■ ABOUT THIS EXERCISE: Report, from the records below, every line where the word "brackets" appears.

■ RECORDS SHOWN:
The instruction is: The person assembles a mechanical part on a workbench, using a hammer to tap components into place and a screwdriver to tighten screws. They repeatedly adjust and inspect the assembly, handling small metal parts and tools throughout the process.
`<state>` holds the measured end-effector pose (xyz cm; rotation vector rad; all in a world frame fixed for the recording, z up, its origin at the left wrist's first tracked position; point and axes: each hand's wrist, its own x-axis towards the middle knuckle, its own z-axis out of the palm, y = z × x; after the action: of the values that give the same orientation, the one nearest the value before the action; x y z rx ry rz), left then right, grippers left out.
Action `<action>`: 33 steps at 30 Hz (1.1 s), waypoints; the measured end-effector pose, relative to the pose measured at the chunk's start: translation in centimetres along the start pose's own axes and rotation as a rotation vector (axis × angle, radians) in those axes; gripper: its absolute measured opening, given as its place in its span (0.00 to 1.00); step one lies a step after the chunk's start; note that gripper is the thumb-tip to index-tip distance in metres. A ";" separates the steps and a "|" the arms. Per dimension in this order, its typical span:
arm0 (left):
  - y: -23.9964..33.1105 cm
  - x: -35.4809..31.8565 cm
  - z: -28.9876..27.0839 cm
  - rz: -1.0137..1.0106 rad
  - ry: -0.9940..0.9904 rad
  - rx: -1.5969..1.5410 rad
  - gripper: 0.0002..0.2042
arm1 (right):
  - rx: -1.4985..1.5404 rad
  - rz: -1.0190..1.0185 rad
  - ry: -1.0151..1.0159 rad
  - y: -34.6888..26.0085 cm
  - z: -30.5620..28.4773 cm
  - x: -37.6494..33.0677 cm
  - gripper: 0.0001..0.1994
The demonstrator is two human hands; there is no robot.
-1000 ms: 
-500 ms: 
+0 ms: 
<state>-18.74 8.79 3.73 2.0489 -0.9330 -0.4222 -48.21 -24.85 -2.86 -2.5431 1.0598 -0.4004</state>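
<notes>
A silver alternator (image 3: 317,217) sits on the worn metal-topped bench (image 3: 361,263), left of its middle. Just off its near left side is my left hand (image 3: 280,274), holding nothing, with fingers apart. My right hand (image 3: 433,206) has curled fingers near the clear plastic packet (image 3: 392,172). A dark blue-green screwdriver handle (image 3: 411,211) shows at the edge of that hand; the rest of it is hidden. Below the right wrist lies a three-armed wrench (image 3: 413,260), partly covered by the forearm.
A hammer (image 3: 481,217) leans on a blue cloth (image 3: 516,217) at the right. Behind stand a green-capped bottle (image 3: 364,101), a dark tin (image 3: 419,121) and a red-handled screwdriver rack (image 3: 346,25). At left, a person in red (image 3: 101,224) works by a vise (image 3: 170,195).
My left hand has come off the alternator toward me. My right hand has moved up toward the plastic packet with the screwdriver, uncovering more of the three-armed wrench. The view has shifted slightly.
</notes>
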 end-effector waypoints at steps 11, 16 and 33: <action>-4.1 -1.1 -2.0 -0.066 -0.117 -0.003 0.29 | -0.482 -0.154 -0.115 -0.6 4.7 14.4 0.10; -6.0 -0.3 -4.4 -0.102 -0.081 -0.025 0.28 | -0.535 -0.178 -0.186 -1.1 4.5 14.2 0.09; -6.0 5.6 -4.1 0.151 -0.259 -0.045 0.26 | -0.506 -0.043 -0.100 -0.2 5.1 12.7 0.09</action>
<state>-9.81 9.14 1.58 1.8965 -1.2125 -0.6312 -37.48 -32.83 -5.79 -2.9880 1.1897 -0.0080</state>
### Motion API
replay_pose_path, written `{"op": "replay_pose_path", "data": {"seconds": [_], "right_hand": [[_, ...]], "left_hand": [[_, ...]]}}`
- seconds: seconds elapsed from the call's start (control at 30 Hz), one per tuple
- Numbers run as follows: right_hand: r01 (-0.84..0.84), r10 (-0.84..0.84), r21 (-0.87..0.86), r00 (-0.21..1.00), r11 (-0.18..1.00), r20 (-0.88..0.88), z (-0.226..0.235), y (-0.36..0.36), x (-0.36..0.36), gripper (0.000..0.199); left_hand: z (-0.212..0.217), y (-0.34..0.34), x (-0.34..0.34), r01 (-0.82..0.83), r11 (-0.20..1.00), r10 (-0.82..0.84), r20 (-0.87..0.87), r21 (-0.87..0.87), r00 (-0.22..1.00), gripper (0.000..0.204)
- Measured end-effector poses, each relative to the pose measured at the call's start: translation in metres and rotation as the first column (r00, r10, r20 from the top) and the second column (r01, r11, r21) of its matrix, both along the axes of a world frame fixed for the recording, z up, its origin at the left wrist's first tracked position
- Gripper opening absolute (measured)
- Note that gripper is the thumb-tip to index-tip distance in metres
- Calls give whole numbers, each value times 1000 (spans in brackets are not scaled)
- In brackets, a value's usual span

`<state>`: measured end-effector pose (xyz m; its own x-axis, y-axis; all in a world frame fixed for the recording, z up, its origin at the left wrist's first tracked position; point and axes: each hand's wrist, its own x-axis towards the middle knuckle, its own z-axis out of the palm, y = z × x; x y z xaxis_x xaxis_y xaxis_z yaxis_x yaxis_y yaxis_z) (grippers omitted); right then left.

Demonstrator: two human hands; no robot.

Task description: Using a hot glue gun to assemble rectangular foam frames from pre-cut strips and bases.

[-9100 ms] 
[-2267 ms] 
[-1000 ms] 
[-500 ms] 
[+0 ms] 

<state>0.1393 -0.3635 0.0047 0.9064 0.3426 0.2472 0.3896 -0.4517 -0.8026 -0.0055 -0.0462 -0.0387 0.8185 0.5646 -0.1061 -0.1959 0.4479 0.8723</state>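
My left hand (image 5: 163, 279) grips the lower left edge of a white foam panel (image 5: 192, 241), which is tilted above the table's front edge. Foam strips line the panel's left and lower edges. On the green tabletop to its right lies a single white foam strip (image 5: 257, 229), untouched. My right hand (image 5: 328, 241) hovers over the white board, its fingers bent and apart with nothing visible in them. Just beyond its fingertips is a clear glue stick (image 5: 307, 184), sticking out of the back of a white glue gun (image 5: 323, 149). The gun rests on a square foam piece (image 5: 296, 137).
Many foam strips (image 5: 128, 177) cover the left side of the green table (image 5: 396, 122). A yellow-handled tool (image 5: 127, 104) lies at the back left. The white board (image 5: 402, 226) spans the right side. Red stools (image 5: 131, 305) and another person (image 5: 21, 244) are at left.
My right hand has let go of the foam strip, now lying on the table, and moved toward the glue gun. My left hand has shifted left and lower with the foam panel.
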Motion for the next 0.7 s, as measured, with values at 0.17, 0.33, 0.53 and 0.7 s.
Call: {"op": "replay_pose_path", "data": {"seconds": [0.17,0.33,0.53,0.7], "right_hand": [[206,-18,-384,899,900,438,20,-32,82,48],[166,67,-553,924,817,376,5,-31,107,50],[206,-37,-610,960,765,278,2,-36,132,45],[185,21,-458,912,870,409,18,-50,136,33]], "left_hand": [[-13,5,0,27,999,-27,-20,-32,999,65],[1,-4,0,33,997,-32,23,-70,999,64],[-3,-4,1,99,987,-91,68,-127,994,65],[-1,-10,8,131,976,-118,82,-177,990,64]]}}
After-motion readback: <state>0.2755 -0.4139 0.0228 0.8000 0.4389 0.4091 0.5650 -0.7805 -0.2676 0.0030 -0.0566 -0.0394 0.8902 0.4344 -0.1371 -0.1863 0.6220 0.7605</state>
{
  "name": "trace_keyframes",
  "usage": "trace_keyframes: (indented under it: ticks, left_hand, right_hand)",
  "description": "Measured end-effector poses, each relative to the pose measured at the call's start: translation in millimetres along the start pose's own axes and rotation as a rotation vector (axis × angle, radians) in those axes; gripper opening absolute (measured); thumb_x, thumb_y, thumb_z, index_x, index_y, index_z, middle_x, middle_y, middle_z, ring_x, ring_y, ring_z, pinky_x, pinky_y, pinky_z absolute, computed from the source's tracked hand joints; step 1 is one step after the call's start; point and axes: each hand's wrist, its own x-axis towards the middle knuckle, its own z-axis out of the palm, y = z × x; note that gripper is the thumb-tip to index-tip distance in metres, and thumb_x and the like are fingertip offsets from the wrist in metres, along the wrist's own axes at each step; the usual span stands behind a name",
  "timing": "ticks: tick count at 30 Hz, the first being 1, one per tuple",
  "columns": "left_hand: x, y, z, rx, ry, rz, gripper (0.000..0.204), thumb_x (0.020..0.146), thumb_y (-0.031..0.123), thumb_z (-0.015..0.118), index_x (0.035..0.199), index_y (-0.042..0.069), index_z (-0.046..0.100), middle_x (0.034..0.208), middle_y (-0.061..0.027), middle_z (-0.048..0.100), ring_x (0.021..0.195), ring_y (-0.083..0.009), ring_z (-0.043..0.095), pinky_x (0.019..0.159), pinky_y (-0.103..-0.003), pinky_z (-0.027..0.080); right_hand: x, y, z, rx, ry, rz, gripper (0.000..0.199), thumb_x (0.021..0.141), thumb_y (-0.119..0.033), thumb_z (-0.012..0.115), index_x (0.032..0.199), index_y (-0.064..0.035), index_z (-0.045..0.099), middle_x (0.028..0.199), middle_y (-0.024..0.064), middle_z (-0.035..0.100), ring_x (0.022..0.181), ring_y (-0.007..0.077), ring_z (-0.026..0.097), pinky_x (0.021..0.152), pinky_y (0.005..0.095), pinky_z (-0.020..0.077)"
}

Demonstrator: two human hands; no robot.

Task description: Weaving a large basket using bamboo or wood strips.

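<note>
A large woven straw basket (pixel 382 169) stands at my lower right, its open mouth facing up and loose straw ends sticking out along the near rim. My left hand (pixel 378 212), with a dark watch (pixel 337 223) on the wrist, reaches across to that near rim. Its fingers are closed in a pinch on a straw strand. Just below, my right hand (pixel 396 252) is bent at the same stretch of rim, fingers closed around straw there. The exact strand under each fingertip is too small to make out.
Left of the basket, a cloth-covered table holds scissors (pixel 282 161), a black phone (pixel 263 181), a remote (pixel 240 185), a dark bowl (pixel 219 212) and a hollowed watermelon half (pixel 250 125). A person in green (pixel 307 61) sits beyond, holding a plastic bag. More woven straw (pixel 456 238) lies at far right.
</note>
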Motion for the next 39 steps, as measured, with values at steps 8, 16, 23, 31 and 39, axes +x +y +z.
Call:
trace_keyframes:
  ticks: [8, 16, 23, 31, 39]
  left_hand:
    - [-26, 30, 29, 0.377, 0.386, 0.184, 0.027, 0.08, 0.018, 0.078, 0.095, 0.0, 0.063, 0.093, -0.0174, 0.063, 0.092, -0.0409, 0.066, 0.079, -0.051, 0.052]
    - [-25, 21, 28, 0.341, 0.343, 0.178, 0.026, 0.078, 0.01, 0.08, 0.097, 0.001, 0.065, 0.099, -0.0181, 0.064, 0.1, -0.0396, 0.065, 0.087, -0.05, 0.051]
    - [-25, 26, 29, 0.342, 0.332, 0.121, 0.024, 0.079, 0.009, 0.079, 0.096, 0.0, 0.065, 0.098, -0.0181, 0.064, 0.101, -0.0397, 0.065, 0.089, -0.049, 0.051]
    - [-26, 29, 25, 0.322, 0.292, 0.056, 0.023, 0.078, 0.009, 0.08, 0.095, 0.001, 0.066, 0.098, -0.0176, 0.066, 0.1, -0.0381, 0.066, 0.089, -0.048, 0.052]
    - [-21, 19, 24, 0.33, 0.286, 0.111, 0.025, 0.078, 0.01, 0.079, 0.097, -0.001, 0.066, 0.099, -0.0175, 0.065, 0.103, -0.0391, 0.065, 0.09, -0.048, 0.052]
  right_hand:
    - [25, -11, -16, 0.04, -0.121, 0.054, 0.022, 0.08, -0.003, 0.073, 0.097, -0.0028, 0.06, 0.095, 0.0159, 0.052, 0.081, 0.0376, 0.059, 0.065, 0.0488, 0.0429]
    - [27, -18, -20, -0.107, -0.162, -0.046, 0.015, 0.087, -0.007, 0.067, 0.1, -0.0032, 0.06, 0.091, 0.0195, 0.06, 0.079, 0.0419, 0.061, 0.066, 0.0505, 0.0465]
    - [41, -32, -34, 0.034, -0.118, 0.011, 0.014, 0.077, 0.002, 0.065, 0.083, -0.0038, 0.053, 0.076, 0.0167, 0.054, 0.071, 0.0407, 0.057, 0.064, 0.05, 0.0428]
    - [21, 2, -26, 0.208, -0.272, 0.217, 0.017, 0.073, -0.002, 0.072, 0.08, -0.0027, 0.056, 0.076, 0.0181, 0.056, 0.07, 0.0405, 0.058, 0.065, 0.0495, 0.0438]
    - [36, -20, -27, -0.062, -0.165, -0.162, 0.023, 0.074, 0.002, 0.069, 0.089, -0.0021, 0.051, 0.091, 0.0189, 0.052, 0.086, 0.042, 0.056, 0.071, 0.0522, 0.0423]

■ WORKED SOLUTION:
- Calls give whole numbers, each value times 1000 (spans in brackets are not scaled)
- In brackets, a value's usual span

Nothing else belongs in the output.